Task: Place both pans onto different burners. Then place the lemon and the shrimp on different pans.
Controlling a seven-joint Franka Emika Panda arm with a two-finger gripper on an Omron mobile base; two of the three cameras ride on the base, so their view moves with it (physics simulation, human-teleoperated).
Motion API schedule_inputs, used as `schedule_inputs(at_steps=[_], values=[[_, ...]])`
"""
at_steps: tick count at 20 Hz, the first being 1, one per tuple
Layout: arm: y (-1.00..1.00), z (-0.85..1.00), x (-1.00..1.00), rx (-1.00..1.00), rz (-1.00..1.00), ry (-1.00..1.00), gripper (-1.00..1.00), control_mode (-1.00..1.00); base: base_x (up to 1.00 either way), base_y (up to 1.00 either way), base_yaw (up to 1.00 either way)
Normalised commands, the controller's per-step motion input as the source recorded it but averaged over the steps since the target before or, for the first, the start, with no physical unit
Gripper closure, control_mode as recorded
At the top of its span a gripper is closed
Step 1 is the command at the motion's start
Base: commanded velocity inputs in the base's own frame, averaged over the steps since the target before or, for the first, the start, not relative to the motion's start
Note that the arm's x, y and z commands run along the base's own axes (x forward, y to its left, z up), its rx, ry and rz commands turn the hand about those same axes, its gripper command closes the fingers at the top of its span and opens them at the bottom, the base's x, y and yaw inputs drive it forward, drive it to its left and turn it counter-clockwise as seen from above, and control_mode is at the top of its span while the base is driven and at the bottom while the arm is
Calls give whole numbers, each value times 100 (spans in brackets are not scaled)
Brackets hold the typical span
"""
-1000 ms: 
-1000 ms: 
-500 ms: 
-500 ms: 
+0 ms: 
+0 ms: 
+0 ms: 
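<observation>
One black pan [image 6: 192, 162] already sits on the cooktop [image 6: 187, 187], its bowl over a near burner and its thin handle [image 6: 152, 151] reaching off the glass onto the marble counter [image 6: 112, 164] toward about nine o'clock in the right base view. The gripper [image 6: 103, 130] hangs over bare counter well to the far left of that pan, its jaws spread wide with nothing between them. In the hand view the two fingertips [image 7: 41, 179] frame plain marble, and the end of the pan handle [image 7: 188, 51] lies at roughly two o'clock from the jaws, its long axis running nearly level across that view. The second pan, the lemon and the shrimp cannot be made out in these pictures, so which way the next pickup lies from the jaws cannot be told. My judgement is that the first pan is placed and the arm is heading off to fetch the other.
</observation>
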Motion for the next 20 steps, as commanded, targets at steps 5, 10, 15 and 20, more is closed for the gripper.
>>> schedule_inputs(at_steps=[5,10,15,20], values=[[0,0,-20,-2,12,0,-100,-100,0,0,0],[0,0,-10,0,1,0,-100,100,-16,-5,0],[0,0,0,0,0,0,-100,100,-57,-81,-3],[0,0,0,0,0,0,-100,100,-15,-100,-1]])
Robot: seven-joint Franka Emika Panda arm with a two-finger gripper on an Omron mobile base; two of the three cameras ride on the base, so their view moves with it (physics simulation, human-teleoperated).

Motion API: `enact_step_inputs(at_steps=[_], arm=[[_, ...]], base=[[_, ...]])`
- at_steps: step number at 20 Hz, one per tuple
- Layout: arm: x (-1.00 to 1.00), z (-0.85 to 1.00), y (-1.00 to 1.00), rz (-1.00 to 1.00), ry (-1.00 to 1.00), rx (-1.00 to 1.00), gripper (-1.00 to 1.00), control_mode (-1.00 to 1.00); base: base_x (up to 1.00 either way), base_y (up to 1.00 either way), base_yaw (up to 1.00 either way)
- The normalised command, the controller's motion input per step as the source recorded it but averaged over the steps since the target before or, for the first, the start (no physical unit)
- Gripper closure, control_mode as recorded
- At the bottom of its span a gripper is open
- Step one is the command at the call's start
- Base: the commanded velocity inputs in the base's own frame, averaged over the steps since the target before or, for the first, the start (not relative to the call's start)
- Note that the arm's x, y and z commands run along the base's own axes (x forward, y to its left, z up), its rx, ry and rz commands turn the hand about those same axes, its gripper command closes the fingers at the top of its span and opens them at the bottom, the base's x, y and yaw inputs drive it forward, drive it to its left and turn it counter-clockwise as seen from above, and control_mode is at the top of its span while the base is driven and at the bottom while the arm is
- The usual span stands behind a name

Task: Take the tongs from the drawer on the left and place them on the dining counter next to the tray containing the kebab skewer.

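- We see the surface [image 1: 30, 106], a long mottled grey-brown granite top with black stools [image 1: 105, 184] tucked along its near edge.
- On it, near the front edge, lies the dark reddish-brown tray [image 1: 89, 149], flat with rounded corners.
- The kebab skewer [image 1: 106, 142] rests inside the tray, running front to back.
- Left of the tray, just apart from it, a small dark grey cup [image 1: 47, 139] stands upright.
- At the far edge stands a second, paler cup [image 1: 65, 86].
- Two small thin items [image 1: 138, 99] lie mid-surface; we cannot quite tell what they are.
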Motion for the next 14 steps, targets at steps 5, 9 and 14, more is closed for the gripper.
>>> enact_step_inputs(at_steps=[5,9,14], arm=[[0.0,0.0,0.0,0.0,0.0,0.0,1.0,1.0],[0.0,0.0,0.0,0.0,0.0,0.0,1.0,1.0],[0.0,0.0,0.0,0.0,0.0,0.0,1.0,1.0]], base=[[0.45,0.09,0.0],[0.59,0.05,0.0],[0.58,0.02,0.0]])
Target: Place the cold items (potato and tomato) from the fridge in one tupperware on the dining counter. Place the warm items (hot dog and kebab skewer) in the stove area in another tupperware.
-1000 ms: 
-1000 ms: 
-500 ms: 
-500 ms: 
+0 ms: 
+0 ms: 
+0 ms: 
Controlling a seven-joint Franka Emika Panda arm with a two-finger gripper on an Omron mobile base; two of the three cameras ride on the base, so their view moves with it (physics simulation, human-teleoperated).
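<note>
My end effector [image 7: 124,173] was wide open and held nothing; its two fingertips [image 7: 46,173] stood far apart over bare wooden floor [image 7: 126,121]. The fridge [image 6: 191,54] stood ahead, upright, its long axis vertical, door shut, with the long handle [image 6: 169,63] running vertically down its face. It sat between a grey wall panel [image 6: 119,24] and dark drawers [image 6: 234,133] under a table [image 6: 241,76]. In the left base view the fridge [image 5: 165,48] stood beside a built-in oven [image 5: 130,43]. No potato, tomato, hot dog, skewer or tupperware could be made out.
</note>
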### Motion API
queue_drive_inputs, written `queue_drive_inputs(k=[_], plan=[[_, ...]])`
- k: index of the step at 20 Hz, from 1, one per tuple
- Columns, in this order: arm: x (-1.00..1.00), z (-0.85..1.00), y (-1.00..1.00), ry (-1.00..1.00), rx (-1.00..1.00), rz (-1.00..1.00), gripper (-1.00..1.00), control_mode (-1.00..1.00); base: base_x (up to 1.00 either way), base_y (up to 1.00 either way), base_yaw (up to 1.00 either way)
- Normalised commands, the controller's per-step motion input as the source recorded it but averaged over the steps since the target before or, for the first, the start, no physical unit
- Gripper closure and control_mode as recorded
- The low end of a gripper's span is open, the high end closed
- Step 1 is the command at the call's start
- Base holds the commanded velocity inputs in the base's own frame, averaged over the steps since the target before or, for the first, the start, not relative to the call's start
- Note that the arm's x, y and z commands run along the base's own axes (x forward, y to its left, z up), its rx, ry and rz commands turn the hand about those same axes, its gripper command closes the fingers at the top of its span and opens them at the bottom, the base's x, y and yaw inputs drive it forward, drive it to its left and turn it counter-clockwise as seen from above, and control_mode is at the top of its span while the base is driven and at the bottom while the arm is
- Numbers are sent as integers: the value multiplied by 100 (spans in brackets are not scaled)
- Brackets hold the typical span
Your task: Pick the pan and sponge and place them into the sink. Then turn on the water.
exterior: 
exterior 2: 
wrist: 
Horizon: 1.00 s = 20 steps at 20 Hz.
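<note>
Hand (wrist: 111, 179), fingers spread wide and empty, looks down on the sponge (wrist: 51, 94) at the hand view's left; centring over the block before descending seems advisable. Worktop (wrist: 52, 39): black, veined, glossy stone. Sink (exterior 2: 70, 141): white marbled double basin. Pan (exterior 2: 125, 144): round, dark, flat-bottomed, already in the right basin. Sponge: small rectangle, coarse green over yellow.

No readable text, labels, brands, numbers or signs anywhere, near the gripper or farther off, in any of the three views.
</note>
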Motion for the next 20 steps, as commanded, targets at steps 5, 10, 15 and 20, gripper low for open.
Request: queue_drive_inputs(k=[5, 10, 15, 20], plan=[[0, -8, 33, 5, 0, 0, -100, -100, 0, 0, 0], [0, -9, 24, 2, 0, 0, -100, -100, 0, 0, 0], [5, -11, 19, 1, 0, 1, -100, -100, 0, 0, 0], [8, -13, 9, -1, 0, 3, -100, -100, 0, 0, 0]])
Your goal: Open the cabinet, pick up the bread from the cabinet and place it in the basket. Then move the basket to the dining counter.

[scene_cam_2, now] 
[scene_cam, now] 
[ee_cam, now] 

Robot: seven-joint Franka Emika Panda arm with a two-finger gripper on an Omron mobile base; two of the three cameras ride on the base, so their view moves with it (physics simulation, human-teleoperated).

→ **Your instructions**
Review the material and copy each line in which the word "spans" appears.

→ **Written solution**
Calls give whole numbers, each value times 100 (spans in brackets are not scaled)
- Numbers are sent as integers: the value multiplied by 100 (spans in brackets are not scaled)

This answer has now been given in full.